E allora, in strada per Babylon: già il nome è piuttosto evocativo. Campagne addormentate, boschi, cave, camion, traffico lento lungo una statale stretta e aggrovigliata. Un’ora e quasi non t’accorgi di passare di là: nessuna guardia di frontiera, nessuna sbarra, nessun avviso evidente. Probabilmente esiste, ma è nascosto nella grafia di una lingua ostica. Poi, tutto a un tratto, il paesaggio muta, gli occhi invasi da richiami assillanti e (questi, sì) chiarissimi. Ovunque ricami di luci a forma di donnina discinta, immensi cartelloni celebranti mille casinò e sale da gioco, offerte speciali e promesse allettanti di soldi ed erotismo a farti da ala per chilometri. E, laggiù in fondo, Babylon. E’ un po’ come quando si abbandonano i deserti californiani per approdare nel Nevada delle slot machines, piazzate persino nell’atri delle cappelle da nozze istantanee. O come quando, un tempo, entravi nell’Arizona dei bar, abbandonando lo Utah proibizionista che tutto vietava.

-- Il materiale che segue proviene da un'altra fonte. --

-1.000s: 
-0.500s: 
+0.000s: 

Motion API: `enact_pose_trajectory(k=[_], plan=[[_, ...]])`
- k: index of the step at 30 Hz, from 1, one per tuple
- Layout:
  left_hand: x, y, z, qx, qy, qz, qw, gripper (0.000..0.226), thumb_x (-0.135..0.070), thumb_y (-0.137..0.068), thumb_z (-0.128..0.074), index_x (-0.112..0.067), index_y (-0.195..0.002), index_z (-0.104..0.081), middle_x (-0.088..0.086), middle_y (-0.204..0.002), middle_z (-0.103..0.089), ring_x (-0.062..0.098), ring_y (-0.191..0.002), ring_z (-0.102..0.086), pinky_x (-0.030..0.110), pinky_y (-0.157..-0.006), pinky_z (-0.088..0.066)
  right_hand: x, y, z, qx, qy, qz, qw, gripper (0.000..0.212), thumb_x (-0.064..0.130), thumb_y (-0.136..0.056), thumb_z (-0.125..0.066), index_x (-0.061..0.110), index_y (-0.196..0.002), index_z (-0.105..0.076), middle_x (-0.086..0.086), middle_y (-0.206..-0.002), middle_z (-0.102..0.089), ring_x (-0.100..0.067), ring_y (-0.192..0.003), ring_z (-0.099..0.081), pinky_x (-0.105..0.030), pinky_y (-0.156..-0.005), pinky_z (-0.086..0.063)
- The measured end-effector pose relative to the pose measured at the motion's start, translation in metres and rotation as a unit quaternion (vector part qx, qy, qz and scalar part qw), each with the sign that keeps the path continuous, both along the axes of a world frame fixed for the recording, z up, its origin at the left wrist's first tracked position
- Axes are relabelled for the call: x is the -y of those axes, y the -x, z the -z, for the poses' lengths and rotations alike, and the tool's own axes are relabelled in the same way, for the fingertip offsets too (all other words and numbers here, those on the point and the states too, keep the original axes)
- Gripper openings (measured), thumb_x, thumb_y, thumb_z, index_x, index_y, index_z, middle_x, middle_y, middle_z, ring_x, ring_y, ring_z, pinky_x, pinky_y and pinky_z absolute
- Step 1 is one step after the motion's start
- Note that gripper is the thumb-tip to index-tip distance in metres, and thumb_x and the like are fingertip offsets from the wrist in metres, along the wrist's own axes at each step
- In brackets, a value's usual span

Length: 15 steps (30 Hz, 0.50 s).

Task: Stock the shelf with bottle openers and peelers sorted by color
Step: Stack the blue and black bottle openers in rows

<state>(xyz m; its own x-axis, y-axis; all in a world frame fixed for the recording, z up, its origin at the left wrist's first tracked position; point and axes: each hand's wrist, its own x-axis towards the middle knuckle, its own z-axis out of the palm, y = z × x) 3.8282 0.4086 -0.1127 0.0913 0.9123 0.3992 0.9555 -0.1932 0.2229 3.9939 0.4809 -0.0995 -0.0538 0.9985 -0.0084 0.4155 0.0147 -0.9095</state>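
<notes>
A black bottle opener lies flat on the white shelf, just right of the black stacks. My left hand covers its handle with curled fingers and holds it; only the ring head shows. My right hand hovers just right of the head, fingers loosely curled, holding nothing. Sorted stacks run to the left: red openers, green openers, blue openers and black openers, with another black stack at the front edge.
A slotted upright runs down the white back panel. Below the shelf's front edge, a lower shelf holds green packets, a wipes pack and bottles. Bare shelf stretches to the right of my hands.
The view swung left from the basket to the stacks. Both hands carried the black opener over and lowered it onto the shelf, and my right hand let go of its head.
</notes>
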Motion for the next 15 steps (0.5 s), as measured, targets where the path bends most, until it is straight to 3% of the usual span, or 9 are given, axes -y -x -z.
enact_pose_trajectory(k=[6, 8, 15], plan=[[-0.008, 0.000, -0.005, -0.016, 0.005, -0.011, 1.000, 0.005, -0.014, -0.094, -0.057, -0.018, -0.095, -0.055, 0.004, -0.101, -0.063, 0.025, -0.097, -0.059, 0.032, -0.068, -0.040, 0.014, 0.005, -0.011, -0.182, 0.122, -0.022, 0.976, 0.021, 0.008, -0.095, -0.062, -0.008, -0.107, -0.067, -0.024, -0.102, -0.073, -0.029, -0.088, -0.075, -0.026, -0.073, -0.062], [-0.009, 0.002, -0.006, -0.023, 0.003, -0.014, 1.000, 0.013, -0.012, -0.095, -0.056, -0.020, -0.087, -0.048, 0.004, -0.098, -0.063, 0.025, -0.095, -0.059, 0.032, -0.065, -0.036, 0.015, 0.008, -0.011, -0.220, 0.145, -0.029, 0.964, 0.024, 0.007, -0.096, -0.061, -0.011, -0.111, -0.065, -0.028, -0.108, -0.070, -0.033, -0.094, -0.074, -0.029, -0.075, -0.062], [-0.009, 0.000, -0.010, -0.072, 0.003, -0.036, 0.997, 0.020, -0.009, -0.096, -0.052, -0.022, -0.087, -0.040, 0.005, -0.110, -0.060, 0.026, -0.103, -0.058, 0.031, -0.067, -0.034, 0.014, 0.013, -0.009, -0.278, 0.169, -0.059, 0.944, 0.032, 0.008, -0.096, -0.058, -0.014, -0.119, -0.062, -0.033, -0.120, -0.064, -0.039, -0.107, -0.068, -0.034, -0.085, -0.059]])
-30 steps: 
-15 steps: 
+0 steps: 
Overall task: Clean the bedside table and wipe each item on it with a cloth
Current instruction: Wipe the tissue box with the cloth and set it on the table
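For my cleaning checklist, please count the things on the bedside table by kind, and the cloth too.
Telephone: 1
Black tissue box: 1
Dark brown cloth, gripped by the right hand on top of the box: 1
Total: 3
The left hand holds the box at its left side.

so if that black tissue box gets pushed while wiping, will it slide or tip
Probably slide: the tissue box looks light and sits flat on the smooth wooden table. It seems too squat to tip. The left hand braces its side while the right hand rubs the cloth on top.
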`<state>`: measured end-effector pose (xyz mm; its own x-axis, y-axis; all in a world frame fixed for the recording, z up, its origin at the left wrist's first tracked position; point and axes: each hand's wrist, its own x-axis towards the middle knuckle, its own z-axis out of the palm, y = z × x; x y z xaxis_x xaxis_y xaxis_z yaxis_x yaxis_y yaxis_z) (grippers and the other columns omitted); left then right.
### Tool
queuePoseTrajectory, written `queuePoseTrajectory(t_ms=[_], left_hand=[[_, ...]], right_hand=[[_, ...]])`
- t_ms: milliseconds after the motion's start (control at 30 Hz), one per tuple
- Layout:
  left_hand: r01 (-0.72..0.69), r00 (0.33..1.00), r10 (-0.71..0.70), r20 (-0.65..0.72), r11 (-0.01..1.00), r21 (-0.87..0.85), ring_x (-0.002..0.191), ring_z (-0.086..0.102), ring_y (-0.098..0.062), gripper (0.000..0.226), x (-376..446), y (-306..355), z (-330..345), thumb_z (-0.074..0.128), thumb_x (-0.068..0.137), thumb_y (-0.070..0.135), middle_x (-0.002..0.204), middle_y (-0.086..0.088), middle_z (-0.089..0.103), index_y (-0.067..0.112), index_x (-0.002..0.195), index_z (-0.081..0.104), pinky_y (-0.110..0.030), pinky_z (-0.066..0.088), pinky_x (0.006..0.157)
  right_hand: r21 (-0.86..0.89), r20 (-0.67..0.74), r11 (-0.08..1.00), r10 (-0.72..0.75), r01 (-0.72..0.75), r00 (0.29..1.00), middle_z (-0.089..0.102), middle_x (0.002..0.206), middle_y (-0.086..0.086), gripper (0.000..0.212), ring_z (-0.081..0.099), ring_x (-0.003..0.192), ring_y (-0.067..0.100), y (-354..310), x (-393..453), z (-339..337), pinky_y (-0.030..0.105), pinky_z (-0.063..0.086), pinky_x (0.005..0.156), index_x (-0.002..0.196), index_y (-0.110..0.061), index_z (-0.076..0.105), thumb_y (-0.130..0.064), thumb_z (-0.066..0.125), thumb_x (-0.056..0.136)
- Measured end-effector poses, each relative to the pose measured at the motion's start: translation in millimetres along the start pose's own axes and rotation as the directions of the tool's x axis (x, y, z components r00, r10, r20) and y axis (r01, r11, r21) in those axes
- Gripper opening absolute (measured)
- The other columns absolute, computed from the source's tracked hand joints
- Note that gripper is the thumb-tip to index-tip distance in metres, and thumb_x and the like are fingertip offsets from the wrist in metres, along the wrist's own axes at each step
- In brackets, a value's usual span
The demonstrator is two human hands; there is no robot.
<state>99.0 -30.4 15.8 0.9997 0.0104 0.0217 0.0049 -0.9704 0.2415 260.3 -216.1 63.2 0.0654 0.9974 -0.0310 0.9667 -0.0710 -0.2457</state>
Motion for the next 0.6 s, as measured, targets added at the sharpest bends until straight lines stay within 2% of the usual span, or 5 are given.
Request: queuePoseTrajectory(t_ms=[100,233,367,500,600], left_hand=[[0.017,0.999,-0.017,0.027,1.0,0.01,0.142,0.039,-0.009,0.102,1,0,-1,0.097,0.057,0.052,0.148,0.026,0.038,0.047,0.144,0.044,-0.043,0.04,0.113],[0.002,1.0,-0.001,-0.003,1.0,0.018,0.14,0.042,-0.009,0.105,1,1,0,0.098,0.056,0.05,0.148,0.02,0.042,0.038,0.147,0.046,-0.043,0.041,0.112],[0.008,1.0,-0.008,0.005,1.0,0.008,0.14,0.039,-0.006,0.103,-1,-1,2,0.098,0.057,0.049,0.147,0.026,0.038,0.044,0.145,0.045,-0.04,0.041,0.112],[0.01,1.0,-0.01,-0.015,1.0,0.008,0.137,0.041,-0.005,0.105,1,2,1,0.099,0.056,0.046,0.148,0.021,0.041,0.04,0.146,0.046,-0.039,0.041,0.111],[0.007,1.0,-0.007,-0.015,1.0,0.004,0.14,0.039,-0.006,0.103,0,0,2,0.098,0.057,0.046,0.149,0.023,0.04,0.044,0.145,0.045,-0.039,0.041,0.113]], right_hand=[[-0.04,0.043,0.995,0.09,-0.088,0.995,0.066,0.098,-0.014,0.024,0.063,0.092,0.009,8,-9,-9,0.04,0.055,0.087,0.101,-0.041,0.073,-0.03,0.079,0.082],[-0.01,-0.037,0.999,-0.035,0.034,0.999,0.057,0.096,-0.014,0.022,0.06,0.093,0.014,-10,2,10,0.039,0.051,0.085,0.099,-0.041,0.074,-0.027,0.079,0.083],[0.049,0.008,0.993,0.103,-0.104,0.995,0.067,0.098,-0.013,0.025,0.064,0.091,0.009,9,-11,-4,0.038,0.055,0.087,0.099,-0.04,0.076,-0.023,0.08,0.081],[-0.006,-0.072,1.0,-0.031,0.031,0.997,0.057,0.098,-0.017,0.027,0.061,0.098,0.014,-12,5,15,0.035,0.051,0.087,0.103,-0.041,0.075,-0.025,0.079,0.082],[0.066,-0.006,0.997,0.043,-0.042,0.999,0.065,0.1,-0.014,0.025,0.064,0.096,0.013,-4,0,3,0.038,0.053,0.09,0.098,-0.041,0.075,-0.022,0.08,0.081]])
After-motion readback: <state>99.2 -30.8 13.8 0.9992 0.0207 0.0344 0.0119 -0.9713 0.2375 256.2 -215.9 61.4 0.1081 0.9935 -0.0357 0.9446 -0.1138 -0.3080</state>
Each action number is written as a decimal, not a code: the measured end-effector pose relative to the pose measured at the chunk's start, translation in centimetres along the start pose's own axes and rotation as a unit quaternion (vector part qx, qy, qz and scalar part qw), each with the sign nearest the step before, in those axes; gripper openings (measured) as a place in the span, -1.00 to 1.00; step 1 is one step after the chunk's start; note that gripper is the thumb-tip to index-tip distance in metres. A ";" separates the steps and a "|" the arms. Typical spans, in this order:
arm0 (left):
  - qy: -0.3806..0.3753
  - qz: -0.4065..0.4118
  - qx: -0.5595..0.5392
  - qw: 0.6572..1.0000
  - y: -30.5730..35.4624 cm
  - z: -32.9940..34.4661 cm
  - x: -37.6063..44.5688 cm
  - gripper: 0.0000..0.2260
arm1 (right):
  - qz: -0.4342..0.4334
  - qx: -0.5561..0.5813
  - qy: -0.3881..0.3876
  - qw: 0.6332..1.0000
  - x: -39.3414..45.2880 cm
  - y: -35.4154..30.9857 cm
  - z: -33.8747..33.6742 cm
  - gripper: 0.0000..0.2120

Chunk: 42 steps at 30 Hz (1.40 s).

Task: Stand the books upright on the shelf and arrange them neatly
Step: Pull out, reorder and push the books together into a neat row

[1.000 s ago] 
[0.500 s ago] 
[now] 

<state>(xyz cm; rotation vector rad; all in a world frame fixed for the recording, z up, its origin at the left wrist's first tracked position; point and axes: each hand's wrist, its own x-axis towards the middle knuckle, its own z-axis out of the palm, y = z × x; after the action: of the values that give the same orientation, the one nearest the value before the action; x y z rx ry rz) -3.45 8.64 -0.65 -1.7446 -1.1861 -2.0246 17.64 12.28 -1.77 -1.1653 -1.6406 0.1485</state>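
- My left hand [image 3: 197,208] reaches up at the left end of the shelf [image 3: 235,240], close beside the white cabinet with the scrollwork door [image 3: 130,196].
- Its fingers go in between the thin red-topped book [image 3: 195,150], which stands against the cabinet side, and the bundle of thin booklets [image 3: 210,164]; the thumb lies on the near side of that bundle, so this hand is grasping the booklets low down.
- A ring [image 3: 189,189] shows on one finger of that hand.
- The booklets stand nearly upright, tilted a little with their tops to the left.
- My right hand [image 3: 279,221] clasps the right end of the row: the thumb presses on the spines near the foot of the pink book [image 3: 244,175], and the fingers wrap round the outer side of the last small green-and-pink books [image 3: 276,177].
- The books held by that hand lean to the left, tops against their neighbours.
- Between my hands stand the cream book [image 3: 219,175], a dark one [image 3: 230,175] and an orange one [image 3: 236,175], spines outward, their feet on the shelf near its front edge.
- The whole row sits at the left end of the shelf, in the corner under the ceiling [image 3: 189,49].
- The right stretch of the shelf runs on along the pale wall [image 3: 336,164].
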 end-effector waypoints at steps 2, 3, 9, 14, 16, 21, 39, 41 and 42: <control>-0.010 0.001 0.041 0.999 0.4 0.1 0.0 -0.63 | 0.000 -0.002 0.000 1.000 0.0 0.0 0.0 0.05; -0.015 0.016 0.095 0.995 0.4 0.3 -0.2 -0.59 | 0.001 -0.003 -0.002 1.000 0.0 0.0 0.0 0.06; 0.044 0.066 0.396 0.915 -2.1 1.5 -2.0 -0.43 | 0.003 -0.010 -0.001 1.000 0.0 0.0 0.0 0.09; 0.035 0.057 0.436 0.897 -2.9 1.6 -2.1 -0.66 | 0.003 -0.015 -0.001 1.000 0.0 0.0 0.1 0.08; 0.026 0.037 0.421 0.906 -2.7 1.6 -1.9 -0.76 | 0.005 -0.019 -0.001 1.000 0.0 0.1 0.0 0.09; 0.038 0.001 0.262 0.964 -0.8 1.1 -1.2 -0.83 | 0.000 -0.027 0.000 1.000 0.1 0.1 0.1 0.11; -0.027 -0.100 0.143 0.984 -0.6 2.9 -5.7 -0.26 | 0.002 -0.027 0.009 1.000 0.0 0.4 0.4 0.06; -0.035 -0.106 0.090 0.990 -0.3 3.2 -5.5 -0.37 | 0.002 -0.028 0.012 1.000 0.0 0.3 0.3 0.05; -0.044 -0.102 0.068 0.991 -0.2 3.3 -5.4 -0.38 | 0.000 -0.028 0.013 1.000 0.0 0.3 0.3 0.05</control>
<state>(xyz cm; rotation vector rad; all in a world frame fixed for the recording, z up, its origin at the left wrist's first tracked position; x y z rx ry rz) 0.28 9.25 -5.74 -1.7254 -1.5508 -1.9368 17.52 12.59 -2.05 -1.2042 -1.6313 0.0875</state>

Lungo i lievi mammelloni su cui scivola pigra la «26», la Repubblica Ceca si offre subito come il Paese del ben godi. E osservando la quantità di targhe con la R di Ratisbona capisci le ragioni di quella femminea Lega. Pochi sono infatti i boemi. Gente tanto gentile quanto intimamente rapace. Pronta a sfruttare quel vecchio Ovest che l’ideologia antica descriveva come ingenuo e decadente. E che abbocca di continuo alle lusinghe. Tanto disattenta da non vedere più i richiami veri. Quelli, per esempio, che intimano di pagare la «vignetta» necessaria (come in Svizzera) per entrare in autostrada. Alla prima piazzola è immancabile il blocco in cui si ammonticchiano i non cechi: «Guardi, per questa volta le faccio lo sconto: poco più di 20 euro, vada a mettersi in regola».
Il sorriso del poliziotto è divertito ma amichevole. Come quello dell’addetto che, dopo aver incassato, sussurra con fare misterioso: «Vuoi del caviale russo?» E tira fuori un barattolino di vetro con su scritto «Pravy Kaviar», il resto è cirillico. «Venti euro». Peccato scoprire dopo che sono banali uova di salmone. Poi ti saluta con un consiglio d’amico: «Se vai a Praga, non dimenticarti del museo del sesso: è proprio davanti alla Torre dell’Orologio». Come fanno i maschi di Ratisbona a resistere a tutto ciò?